TASK OBJECTIVE »
For the word "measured", state the number of lines in the data that contain it, and nothing else.

SUPPLIED MATERIAL »
◆ ◆ ◆ ◆

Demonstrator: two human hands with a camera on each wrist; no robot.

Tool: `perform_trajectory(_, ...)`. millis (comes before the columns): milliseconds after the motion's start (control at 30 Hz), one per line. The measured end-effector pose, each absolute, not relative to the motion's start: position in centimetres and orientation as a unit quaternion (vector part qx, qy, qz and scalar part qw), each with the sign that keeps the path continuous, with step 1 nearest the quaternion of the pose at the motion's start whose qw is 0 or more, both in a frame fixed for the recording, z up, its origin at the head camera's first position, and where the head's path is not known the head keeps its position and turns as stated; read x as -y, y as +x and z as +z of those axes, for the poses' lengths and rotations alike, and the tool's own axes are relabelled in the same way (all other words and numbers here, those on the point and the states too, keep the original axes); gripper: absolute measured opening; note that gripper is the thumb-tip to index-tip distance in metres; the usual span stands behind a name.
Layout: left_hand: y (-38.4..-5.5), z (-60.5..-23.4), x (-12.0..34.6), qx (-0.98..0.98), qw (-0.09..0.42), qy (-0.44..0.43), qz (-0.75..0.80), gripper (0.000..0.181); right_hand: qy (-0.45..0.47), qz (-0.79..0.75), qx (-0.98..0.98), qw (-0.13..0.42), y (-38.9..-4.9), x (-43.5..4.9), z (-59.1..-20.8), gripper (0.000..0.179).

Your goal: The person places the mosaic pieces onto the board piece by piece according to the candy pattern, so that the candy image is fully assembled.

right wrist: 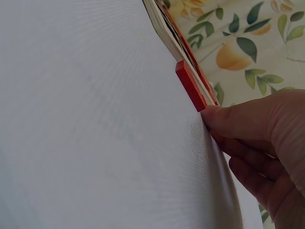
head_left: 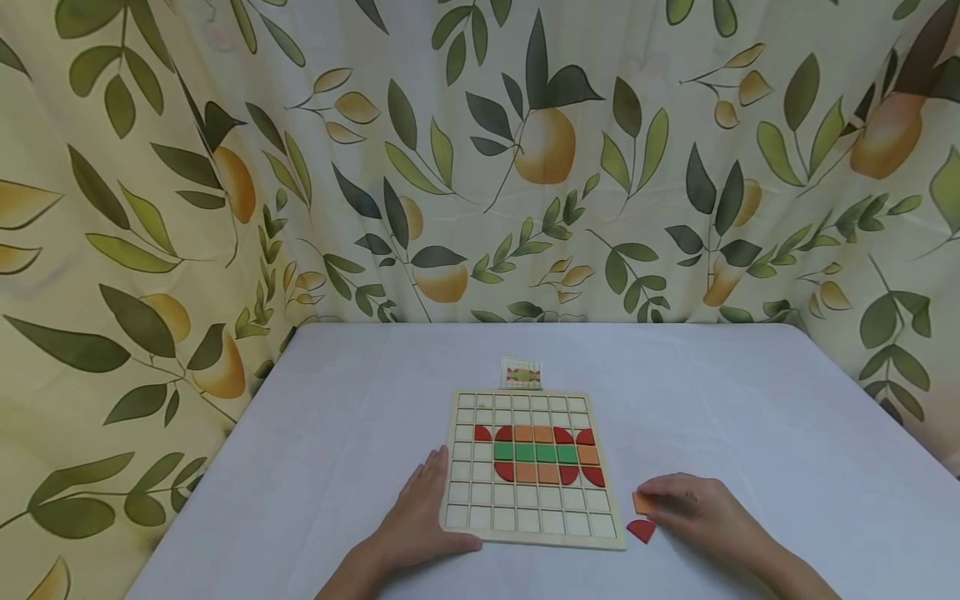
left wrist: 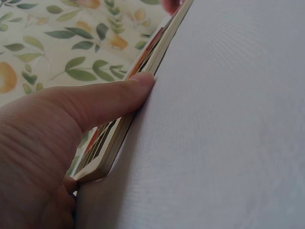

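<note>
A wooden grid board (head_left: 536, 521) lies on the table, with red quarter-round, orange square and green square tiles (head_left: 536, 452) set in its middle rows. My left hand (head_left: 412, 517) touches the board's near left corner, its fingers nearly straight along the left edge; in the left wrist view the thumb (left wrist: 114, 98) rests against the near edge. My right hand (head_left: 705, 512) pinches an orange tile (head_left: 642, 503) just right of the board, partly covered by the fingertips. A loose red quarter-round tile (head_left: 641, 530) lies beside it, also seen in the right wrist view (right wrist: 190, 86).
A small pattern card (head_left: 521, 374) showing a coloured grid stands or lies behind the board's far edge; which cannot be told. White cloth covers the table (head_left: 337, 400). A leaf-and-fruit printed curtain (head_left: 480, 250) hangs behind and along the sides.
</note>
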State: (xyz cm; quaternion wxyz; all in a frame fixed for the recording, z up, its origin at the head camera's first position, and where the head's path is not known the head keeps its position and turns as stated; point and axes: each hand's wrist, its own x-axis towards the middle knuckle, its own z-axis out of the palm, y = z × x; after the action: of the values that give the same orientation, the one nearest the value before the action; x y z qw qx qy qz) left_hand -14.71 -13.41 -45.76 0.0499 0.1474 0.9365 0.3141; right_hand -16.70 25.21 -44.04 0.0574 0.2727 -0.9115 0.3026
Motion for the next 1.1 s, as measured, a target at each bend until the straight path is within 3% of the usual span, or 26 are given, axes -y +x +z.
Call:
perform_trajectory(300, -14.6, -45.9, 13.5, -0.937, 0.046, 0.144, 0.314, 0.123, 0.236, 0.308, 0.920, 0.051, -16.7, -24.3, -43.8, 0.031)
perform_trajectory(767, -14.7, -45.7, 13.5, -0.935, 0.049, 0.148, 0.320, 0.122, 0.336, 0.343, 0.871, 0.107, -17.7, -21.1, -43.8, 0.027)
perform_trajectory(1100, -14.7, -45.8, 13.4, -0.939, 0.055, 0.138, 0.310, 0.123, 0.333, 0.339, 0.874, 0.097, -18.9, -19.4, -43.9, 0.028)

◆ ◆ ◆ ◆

COMPLETED TASK »
2